From comments to the media after a two-and-a-half hour session with President Demetris Christofias and Finance Minister Charilaos Stavrakis, it emerged that pension reform was still the largest stumbling block for an overall agreement.
Unions have resisted pressure to accept demands for cuts to income and pension benefits as a way to slash the state payroll – the major drain on state coffers with the government deficit rising sharply to 3.47 per cent for the first half of the year and amid growing fears that Cyprus may eventually need financial support from the EU.
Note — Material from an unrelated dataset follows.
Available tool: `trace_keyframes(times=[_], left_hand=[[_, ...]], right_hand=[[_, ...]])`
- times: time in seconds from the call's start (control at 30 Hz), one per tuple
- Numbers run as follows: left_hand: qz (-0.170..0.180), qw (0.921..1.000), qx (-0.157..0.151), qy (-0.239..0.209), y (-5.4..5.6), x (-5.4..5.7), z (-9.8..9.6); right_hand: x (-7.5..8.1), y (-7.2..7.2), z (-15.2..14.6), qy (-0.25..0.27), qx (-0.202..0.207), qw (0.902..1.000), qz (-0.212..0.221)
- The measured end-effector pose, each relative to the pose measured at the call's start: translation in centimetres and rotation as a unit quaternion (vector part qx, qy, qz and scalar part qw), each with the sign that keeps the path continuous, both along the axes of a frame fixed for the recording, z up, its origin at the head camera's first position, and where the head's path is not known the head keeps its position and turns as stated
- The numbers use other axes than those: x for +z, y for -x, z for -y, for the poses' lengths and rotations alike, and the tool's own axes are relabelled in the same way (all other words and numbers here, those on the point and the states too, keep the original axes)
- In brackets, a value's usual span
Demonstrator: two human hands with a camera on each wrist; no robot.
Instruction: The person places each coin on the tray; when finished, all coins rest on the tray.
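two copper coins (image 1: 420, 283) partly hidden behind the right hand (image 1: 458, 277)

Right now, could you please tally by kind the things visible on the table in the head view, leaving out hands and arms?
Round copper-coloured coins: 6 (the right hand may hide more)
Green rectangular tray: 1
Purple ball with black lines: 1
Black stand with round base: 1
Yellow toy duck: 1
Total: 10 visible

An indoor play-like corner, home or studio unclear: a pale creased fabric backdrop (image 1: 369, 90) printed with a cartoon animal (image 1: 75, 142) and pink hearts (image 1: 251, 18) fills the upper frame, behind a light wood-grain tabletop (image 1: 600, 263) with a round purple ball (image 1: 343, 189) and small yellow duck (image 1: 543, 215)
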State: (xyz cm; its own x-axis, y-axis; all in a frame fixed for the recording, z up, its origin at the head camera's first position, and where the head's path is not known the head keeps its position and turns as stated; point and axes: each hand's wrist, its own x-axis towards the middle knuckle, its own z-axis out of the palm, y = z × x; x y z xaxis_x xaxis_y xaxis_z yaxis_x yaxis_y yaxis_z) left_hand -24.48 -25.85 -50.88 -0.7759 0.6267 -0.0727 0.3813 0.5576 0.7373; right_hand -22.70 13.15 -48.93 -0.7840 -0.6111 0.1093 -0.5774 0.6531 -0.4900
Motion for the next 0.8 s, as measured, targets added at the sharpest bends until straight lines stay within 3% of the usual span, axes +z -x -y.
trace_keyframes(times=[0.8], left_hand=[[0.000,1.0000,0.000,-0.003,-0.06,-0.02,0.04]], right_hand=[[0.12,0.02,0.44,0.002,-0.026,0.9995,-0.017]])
Civil servants contribute towards their social insurance pension around half of what workers in the private sector do. They moreover contribute nothing towards their professional pension, which comes straight out of state coffers.
But they appear to have grudgingly agreed to an emergency contribution, perhaps for as long as two years running. But their union PASYDY has driven the point home that this is to be a temporary arrangement.
A report by actuarial firm Muhanna has shown that the government spends too much on pensions, which take up 2.9 per cent of GDP here compared to the eurozone average of 2.0 per cent.
The leaders of PASYDY and trade unions PEO and SEK are to continue deliberations with the Finance Ministry on Monday. On Tuesday, they hold another meeting with the Finance Ministry, after which they trek back to the Presidential Palace in the hopes of clinching a deal paving the way for the government to finalise bills and forward them to parliament.
Under this most optimistic scenario, the bills will be fast-tracked to Thursday’s House plenum for a vote.
Although the union leaders declined to go into specifics yesterday, media reports suggested that some progress was made and that the sides had inched a little closer to agreement.
According to the state broadcaster, PASYDY backed down and agreed that all newcomers to the broader public sector contribute to social security.
CyBC also reported that, as a trade-off, the government agreed to the unions’ demand for a new law taxing large landowners.
Mega reported meanwhile that a 2 per cent rise in VAT (on items currently bearing a 15 per cent VAT) was also agreed to appease PASYDY, which claims its members are being singled out and wants the burden of new measures to be equally spread out among the population.
“We have covered a lot of distance today. We have agreed to resume (the talks) intensively on Tuesday, in the hopes of reaching a final agreement,” SEK union head Nikos Moiseos told newsmen.
Asked which point still troubled his union the most, Moiseos cited pension reform.
All the other issues have been agreed, he added.
PASYDY leader Glafcos Hadjipetrou said his union would study the government’s latest proposals and would be seeking “certain clarifications” from the Finance Ministry prior to Tuesday’s crunch meeting with the President.
“It is of course our right to draw red lines in the sand. Our members must be kept updated, but now we’re in a dialogue with the President and we want to preserve this dialogue in order to obtain a result,” he said.
For his part, outgoing Finance Minister Stavrakis said that the economic crisis is manageable, provided however that the right measures are taken now. Cuts in government expenditures were a necessity, he added.